* TASK STATEMENT
Present the lines below again, exactly as they stand.

-- RECORDED DATA follows --

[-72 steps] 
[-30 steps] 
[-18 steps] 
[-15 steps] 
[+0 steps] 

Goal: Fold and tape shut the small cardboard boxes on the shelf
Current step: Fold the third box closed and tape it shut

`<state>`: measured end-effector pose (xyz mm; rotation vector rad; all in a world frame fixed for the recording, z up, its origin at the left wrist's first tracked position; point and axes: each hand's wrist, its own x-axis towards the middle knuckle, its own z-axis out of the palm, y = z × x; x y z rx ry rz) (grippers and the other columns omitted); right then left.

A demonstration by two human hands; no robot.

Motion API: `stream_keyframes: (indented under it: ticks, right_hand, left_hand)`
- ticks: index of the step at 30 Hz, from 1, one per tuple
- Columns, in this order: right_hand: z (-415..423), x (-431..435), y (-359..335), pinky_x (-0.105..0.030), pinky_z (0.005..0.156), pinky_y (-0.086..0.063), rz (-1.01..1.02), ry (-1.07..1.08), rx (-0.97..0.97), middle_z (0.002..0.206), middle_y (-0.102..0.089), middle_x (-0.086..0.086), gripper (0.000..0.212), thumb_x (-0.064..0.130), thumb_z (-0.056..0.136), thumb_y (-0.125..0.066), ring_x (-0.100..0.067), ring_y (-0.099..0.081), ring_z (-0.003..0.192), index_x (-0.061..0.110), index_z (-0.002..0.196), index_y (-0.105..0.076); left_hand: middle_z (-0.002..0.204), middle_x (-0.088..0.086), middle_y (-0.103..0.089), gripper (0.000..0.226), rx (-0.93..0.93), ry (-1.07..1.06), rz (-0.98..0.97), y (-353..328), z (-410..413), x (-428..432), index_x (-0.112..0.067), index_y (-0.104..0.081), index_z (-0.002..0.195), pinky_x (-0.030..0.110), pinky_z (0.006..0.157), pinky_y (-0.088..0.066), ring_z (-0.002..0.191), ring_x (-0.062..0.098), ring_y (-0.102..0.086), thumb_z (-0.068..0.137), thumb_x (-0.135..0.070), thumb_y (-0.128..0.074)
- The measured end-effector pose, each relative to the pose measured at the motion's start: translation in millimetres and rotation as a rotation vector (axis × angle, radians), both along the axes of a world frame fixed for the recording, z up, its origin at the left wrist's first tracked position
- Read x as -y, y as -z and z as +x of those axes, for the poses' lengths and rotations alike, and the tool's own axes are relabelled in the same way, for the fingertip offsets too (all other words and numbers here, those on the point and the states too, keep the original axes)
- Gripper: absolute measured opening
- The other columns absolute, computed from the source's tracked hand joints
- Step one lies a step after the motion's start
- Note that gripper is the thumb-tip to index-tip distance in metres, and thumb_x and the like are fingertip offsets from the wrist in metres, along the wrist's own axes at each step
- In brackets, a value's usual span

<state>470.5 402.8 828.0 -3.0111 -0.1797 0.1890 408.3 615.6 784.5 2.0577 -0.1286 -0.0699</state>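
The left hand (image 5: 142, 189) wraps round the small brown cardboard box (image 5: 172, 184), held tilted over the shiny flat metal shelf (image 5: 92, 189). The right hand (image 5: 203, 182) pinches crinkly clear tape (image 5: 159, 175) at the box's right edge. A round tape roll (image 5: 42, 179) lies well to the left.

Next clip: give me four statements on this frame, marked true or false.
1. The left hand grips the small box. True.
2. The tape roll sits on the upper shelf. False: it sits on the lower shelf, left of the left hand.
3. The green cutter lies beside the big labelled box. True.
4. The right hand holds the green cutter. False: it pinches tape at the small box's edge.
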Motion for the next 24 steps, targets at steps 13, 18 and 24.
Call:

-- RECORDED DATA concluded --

* OUTPUT FOR THIS EXERCISE
[-72 steps] 
[-30 steps] 
[-18 steps] 
[-15 steps] 
[+0 steps] 

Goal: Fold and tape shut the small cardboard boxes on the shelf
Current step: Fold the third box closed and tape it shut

`<state>`: measured end-effector pose (xyz mm; rotation vector rad; all in a world frame fixed for the recording, z up, its origin at the left wrist's first tracked position; point and axes: each hand's wrist, its own x-axis towards the middle knuckle, its own z-axis out of the palm, y = z × x; x y z rx ry rz) (grippers and the other columns omitted); right then left.

A demonstration by two human hands; no robot.

Motion API: `stream_keyframes: (indented under it: ticks, right_hand, left_hand)`
- ticks: index of the step at 30 Hz, from 1, one per tuple
- Columns, in this order: right_hand: z (-415..423), x (-431..435), y (-359..335), pinky_x (-0.105..0.030), pinky_z (0.005..0.156), pinky_y (-0.086..0.063), rz (-1.01..1.02), ry (-1.07..1.08), rx (-0.97..0.97), middle_z (0.002..0.206), middle_y (-0.102..0.089), middle_x (-0.086..0.086), gripper (0.000..0.212), thumb_x (-0.064..0.130), thumb_z (-0.056..0.136), thumb_y (-0.125..0.066), ring_x (-0.100..0.067), ring_y (-0.099..0.081), ring_z (-0.003..0.192), index_x (-0.061..0.110), index_z (-0.002..0.196), index_y (-0.105..0.076); left_hand: middle_z (-0.002..0.204), middle_x (-0.088..0.086), middle_y (-0.103..0.089), gripper (0.000..0.226), rx (-0.93..0.93), ry (-1.07..1.06), rz (-0.98..0.97), y (-353..328), z (-410..413), x (-428..432), index_x (-0.112..0.067), index_y (-0.104..0.081), index_z (-0.002..0.195), pinky_x (-0.030..0.110), pinky_z (0.006..0.157), pinky_y (-0.088..0.066), ring_z (-0.002..0.191), ring_x (-0.062..0.098), ring_y (-0.102..0.086), thumb_z (-0.068..0.137), thumb_x (-0.135..0.070), thumb_y (-0.128..0.074)
- The measured end-effector pose, each relative to the pose measured at the motion's start: translation in millimetres and rotation as a rotation vector (axis × angle, radians), both along the axes of a world frame fixed for the recording, z up, its origin at the left wrist's first tracked position
- Read x as -y, y as -z and z as +x of those axes, for the poses' lengths and rotations alike, and the tool's own axes are relabelled in the same way, for the fingertip offsets too (all other words and numbers here, those on the point and the states too, keep the original axes)
- Gripper: absolute measured opening
- The other columns absolute, computed from the source's tracked hand joints
- Step one lies a step after the motion's start
- Note that gripper is the thumb-tip to index-tip distance in metres, and thumb_x and the like are fingertip offsets from the wrist in metres, along the wrist's own axes at each step
- In brackets, a value's usual span

<state>470.5 402.8 828.0 -3.0111 -0.1797 0.1890 408.3 615.6 784.5 2.0577 -0.1286 -0.0699</state>
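The left hand (image 5: 142, 189) wraps round the small brown cardboard box (image 5: 172, 184), held tilted over the shiny flat metal shelf (image 5: 92, 189). The right hand (image 5: 203, 182) pinches crinkly clear tape (image 5: 159, 175) at the box's right edge. A round tape roll (image 5: 42, 179) lies well to the left.

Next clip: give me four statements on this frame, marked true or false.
1. The left hand grips the small box. True.
2. The tape roll sits on the upper shelf. False: it sits on the lower shelf, left of the left hand.
3. The green cutter lies beside the big labelled box. True.
4. The right hand holds the green cutter. False: it pinches tape at the small box's edge.
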Motion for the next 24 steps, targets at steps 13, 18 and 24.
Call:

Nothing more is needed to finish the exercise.